Concernant la trisomie 21 et le diagnostic prénatal, j'engage ceux qui mettent sur la place publique de tels débats à peser leurs mots et à bien réfléchir aux critiques qu'ils formulent. Avons-nous, au détour d'une phrase, eu des mots qui auraient pu être blessants pour les personnes handicapées ? Un député a-t-il, un seul instant, remis en cause l'intégration des personnes handicapées, sujet central dans notre société ? Nous avons, au contraire, abordé ces sujets avec une grande responsabilité, et je souhaite que nous parvenions à un compromis acceptable par tous, corps médical compris.

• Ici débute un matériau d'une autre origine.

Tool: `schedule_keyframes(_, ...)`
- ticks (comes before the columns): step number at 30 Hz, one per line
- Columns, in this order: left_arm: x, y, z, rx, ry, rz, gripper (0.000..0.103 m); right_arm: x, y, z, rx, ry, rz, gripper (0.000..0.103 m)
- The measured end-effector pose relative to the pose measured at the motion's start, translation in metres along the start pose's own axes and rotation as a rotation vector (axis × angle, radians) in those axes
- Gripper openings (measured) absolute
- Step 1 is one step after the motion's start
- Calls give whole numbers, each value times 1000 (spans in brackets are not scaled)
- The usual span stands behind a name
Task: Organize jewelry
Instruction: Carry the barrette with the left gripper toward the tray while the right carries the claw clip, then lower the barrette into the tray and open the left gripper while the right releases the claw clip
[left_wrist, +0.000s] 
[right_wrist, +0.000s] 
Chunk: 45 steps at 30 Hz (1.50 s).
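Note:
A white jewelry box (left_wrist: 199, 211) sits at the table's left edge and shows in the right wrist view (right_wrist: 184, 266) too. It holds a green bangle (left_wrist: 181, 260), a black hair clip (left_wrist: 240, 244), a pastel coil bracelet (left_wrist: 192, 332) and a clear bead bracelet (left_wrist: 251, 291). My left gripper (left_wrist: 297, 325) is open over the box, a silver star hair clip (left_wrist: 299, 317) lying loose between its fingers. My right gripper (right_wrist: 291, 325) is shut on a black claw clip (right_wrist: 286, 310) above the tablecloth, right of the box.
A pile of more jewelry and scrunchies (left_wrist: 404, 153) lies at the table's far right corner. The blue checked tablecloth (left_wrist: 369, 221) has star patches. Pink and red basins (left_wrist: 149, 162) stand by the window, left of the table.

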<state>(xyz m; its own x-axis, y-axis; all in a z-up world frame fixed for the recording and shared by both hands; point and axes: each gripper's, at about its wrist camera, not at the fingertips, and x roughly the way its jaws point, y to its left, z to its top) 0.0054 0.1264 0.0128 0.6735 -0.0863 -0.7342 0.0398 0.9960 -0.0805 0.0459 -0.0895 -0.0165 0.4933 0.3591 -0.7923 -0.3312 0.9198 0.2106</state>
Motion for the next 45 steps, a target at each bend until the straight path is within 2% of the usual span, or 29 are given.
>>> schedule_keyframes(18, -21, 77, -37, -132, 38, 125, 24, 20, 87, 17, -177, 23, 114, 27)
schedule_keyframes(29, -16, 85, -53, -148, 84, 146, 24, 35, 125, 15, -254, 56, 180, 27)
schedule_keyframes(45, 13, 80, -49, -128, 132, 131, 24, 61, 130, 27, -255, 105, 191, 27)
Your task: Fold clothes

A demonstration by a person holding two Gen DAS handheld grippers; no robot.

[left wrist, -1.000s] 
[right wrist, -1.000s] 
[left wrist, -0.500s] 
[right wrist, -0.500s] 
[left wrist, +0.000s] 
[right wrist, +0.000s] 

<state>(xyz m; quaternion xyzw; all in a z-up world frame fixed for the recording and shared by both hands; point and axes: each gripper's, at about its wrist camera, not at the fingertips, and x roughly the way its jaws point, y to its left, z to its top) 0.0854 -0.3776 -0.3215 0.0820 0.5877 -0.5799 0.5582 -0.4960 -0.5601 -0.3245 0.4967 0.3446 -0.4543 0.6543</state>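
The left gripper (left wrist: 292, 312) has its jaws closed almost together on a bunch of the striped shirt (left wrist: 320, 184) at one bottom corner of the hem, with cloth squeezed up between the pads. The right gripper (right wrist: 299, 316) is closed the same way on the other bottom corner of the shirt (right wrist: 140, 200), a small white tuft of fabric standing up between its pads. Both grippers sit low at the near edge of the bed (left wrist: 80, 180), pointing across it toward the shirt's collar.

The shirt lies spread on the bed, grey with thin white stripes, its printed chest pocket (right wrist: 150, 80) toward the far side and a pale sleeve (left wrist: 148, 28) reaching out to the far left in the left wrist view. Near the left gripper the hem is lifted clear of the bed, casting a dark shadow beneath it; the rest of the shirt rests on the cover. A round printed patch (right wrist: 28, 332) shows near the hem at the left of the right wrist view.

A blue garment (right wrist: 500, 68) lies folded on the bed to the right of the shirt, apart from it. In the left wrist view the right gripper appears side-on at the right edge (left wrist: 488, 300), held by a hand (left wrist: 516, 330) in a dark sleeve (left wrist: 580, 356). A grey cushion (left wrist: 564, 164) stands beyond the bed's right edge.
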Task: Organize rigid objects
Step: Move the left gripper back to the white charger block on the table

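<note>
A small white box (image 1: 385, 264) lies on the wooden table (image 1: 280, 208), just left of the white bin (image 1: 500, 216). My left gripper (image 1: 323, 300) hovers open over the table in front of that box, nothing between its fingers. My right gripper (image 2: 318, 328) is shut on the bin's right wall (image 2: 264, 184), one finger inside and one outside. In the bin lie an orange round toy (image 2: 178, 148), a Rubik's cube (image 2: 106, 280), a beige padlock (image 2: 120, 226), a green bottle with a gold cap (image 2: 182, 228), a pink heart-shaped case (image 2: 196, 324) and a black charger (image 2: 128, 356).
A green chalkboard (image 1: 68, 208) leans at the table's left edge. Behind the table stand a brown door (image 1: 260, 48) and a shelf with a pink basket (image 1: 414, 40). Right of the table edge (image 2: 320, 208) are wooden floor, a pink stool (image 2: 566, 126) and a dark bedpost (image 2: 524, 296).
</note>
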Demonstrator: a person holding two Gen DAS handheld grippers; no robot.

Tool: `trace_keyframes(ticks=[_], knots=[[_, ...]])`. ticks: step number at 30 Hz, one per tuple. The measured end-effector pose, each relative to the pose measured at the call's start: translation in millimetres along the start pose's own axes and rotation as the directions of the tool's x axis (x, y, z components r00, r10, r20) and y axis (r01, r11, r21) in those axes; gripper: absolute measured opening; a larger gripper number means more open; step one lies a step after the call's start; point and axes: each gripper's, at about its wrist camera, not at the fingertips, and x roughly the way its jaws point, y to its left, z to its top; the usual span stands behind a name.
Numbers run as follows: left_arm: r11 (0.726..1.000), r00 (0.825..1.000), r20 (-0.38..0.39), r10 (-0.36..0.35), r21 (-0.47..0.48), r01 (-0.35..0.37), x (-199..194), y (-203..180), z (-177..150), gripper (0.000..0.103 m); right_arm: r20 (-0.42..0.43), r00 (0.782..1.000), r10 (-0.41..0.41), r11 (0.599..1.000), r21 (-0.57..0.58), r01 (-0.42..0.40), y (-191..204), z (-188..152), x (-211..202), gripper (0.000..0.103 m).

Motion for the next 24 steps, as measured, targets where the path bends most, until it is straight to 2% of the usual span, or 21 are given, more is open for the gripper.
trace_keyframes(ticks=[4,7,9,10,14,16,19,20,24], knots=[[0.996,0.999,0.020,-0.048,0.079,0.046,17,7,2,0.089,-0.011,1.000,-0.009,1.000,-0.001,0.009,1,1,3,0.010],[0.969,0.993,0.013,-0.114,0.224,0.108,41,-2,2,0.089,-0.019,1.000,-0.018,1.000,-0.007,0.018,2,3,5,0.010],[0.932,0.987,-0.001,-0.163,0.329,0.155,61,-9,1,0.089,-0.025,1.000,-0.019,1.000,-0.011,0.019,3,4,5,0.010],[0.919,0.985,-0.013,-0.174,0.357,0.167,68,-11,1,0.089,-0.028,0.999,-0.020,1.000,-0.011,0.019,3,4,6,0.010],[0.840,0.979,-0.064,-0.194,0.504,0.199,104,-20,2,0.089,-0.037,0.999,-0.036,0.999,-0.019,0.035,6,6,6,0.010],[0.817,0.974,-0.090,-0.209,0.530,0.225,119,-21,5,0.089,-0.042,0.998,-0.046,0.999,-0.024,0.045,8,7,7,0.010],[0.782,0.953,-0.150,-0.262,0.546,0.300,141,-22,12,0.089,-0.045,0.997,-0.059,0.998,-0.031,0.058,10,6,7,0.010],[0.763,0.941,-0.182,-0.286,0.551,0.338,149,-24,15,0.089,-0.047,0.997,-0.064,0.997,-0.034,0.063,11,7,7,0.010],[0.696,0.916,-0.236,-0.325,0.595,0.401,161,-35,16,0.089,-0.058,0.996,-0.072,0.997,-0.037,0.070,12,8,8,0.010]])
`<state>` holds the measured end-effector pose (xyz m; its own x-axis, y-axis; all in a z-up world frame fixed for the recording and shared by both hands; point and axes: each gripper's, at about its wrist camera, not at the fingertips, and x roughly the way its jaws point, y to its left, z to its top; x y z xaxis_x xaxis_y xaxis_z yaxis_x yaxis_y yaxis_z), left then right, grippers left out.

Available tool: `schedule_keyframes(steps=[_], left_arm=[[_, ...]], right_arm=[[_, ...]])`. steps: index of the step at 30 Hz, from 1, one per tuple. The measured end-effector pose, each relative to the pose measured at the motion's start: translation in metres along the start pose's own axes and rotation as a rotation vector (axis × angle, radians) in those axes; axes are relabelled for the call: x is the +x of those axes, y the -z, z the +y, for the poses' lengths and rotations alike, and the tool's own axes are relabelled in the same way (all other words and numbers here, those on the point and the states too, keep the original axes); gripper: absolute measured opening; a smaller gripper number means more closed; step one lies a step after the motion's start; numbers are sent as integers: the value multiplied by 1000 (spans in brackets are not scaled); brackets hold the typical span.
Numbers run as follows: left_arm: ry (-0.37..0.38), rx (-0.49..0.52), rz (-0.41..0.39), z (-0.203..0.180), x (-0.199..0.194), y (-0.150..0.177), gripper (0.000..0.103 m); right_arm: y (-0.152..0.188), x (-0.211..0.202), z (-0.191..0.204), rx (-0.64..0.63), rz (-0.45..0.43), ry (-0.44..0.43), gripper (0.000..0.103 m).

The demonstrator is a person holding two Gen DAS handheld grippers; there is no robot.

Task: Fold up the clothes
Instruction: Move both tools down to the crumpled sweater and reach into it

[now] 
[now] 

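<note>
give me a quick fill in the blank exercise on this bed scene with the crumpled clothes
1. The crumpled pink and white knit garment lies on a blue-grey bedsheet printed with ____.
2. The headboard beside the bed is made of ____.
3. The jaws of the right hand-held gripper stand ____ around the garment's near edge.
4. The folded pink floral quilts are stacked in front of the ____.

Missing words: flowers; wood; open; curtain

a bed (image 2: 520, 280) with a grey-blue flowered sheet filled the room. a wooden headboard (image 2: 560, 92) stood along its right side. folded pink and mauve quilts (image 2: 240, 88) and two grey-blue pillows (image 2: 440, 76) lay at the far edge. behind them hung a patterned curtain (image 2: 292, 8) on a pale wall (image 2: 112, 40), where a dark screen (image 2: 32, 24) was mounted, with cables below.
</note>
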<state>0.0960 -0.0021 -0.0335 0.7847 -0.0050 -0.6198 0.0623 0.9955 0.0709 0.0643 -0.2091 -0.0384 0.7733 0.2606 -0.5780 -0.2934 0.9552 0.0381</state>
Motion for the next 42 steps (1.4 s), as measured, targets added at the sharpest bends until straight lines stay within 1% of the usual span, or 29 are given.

Concernant la recherche, monsieur le ministre, il n'est pas question de poursuivre je ne sais quel dialogue singulier mais je voudrais, une dernière fois, préciser les choses. Il y a cinq ans, lors de la première lecture du projet de loi sur la bioéthique, la recherche sur les cellules souches embryonnaires a été autorisée pour les embryons surnuméraires. De grandes personnalités de votre formation, dont rappeler le nom n'a pas grande importance, ont voté – je crois, en conscience – en faveur de cette mesure. La deuxième lecture a abouti à ce système compliqué assortissant l'interdiction d'une dérogation et d'un moratoire – mais vous n'y êtes pour rien. Malgré la complexité de ce dispositif et grâce à l'Agence de la biomédecine, il est vrai que des recherches ont pu avoir lieu et être soumises à évaluation. Je peux témoigner ici que ces protocoles de recherche – et je parle sous votre contrôle, monsieur le ministre – ont été obtenus non pas grâce au lobby des laboratoires pharmaceutiques, mais grâce au travail sérieux d'évaluation mené par des spécialistes au sein de l'Agence de la biomédecine

Je vous demande, chers collègues, quelle que soit votre position sur les cellules souches embryonnaires, de ne pas laisser courir des arguments selon lesquels cette recherche serait déterminée par je ne sais quel lobby. C'est intolérable ! C'est insultant pour l'Agence de la biomédecine, insultant pour la recherche et, d'une certaine manière, insultant pour nous-mêmes.